Israel has accelerated plans to build hundreds of new settler homes in response to the killing of a Jewish family in a West Bank settlement at the weekend.
The Cabinet move was aimed at appeasing furious Israeli settlers, but the plan and the deadly attack seem likely to push a peace deal between Israel and the Palestinians even further from reach.
In a meeting called less than 24 hours after the murders, the Israeli Cabinet approved the construction of hundreds of new homes in West Bank settlement blocs, areas Israel intends to keep as part of an eventual peace deal. It is the first approval of new West Bank construction in months.
The deliberate, if hasty, move reflects the pressure faced by Prime Minister Benjamin Netanyahu to respond robustly to the murders of five members of the same family, including a baby, amid an outpouring of grief and anger.
Members of the Fogel family were stabbed to death on Friday night in their West Bank home in Itamar, one of Israel's most radical settlements. According to the Israeli military, "Palestinian terrorists" broke through the outer security fence. The intruders set off an alarm, which was checked out but later dismissed.
The parents and three of their children – aged 11, four and three months – were stabbed to death, while two other sleeping children were left unharmed. The couple's 12-year-old daughter raised the alarm when she returned home around midnight.
The Al Aqsa martyrs brigade, the militant wing of the Fatah party that is dominant in the West Bank, claimed responsibility for the killings, calling them a response to the "fascist occupation against our people in the West Bank and Gaza". Israeli troops hunting for the killers, imposed a curfew for a second day in Awarta village, just west of Itamar.
Israeli newspapers splashed gruesome pictures of the bloodied victims across their front pages yesterday, and tens of thousands of mourners attended the funeral in Jerusalem.
The Palestinian Authority joined the international community in immediately condemning the murders, but reacted with anger to the decision to build more homes in the West Bank, territory which Palestinians want for their future state.
"The decision to build new settlements is a mistake and unacceptable," said Nabil Abu Rudeinah, spokesman for Palestinian President Mahmoud Abbas. "It will destroy everything and lead to big problems."
That view was echoed in Israel's liberal media. "Hundreds of settlements and outposts like Itamar remain on the ground, stuck down the Palestinians' throats," wrote Amir Oren in Haaretz newspaper. "The only way to attain peace and security is to remove all the settlements."

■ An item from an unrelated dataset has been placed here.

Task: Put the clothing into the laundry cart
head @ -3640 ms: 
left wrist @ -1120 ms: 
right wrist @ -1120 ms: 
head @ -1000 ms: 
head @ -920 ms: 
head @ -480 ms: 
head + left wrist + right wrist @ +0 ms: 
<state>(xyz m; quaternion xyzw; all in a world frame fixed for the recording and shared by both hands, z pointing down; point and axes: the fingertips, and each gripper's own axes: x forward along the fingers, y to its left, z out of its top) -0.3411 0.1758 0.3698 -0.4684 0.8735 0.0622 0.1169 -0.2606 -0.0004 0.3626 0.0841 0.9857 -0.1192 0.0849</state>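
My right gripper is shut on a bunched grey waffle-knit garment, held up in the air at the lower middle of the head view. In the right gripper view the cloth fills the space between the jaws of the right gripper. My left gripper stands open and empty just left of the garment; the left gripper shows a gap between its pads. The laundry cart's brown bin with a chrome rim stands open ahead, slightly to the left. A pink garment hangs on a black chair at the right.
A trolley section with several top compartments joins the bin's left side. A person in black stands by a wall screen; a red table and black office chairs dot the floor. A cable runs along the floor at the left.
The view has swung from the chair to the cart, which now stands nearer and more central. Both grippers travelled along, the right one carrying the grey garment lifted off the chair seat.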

US-brokered peace negotiations floundered last September when Mr Netanyahu refused to extend a ban on the construction of new Jewish homes in the Palestinian territories, a decision which played well with right-wing voters but which is seen as contributing to Israel's isolation.
The chances of the two sides returning to the negotiating table seem remote in light of the latest attack. Israeli police are on the alert for reprisal attacks by settlers, potentially triggering wider violence.
Tensions between Palestinians and settlers were already high. Israelis from Itamar and neighbouring settlements have repeatedly attacked Palestinian property as part of a "price tag" policy, aimed at punishing the Palestinians every time the Israeli government is seen as acting against the settlers.
On the eve of revived peace talks last August, Palestinian militants shot dead four adult settlers in their car near Hebron, bringing an abrupt end to a period of relative calm.
At the funeral yesterday, the mood was defiant and there was little talk of peace. "There is not a Jewish heart that is not shedding a tear," Chief Rabbi Yona Metzger told mourners. "With whom do we have to sit and talk peace?"